More recently, Grey Owl, and other "white Indians", have been criticized as whites who appropriated for themselves the voice of the Indian. This criticism has been motivated by the contemporary concern over issues of cultural appropriation. As Deborah Root writes in Cannibal Culture,
individual acts of cultural appropriation do not float in space but are underlain by very precise systems of authority. In a society [such as Canada] where land theft is legitimated by law, and where communities and individuals are repressed to facilitate the colonization of territory, the taking up and popularizing of the culture under seige are not neutral acts. In effect, Belaney told non-Natives what they wanted to hear, which was that Native people did not actually concern themselves with politics and indeed were quite content with the colonial status quo (Root 1996: 105-6).
Grey Owl’s politics were deeply conflicted, to be sure. But rather than condemning him for his individual acts of appropriation, should not Grey Owl perhaps be praised for emphasizing the worth and importance of Native culture? Particularly when one considers that he supported Native cultures at a time when many whites and even some Natives perceived Indianness only as a stumbling block to a desirable integration into Western civilization.
On the other hand, when whites speak not only with the voice of the conquerors of the New World, but also with the voice of the conquered, there is no longer a place for any one else to speak. The very role of the Indian becomes dominated by whites. An analogy may be made to a play in which men play the parts of women as well as of men. The men playing women may be representing the concerns of actual women, but on the other hand they may not – and in any event, women themselves don’t have much say in the matter.
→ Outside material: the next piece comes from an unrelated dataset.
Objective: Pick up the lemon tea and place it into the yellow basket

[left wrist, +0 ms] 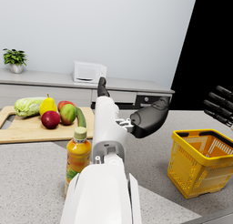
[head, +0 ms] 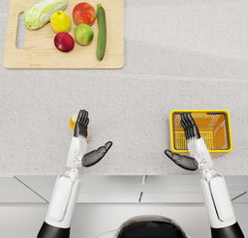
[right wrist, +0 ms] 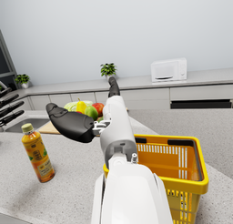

One may argue that if Grey Owl had not spoken up on Native issues during his lifetime no Native person would have taken his place and so, better Grey Owl than no one. This argument does not withstand close scrutiny, however, for silence may be telling – telling of oppression, or of other ways of communication. Grey Owl covered up this silence with his voice. The studied prose of his books made it appear that Indians could be completely comfortable speaking through the "white man’s tongue", and that one language and one form of expression could serve whites and Indians equally well. In some ways, Grey Owl was only a "good Indian" because, as a white man, he knew what a good Indian "should" be.
In the end what was ostensibly a Native perspective, was actually another white vision of the Canadian frontier. This does not mean it was not an important and powerful vision, only that it was not a Native one. Yet the headlines which appeared in the press after Grey Owl was exposed as an imposter — "`Grey Owl’ Was Not a Red Indian – He Was a Sussex Man!" (Smith 1990: 211) — do not ring completely true, for they fail to recognize what Grey Owl realized; that Canada is a country in which double identities and cultural paradoxes do not have to be reconciled. If Grey Owl was not really a "Red Indian", he was not really a "Sussex Man" either. His immigration to Canada had enabled him to transcend his cultural background and recreate himself as, if not an Indian, a man of the North. His crafted Victorian-style prose proves that he never lost his old identity; but the contents of that prose proves that it existed only in partnership with his new self. As Grey Owl (1936: 145) had put it: "We [in Canada] are very lucky, in that we have all kinds of places to go within our own boundaries."